§ **THE PROBLEM**
Where does the word "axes" occur in the data below? Copy each line that holds it.
========
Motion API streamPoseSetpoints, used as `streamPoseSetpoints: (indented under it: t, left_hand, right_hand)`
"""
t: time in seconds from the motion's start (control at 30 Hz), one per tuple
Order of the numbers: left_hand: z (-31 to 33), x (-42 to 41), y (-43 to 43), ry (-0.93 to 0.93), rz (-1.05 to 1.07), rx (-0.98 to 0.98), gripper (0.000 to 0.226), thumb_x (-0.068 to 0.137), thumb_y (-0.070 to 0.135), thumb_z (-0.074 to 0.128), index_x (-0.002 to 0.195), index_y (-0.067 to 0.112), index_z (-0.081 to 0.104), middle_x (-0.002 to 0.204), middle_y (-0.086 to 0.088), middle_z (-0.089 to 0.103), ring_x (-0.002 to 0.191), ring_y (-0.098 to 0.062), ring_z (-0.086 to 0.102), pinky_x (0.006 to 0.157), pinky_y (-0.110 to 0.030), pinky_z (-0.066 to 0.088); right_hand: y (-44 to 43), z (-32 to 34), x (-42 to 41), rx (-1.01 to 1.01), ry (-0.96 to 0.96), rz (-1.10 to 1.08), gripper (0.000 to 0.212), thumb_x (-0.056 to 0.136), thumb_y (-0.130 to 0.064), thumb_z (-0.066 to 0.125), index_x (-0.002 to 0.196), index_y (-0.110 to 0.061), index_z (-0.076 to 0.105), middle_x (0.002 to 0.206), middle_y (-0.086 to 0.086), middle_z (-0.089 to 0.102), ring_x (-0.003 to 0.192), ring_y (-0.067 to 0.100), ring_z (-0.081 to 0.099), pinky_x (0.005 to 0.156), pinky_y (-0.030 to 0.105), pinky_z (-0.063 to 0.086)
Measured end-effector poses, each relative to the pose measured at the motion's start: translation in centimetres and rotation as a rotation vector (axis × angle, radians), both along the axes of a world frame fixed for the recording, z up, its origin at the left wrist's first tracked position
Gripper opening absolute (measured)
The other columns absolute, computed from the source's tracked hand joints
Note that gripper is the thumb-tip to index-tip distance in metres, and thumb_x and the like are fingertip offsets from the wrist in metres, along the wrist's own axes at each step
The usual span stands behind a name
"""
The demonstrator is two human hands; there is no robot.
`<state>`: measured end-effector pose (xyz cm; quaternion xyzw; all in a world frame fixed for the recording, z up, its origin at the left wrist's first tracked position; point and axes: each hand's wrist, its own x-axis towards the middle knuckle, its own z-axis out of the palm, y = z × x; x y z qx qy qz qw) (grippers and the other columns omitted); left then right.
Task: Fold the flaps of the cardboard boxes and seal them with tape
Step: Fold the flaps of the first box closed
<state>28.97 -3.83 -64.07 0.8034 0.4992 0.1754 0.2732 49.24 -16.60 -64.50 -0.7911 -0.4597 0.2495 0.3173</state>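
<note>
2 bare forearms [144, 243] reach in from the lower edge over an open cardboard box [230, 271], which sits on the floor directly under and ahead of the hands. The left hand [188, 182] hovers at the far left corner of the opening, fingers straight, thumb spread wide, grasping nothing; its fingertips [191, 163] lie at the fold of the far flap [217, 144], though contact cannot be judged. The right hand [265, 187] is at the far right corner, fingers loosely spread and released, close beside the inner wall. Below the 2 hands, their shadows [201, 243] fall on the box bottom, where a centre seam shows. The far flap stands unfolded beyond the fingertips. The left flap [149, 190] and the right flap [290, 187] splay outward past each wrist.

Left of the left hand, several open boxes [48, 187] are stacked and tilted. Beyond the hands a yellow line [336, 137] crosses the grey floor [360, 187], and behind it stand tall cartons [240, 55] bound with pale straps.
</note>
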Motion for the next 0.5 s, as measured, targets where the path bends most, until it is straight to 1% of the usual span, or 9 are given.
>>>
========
§ **TASK ANSWER**
Measured end-effector poses, each relative to the pose measured at the motion's start: translation in centimetres and rotation as a rotation vector (axis × angle, radians), both along the axes of a world frame fixed for the recording, z up, its origin at the left wrist's first tracked position
Note that gripper is the thumb-tip to index-tip distance in metres, and thumb_x and the like are fingertip offsets from the wrist in metres, along the wrist's own axes at each step
`<state>`: measured end-effector pose (xyz cm; quaternion xyzw; all in a world frame fixed for the recording, z up, its origin at the left wrist's first tracked position; point and axes: each hand's wrist, its own x-axis towards the middle knuckle, its own z-axis out of the palm, y = z × x; x y z qx qy qz qw) (grippers and the other columns omitted); left then right.

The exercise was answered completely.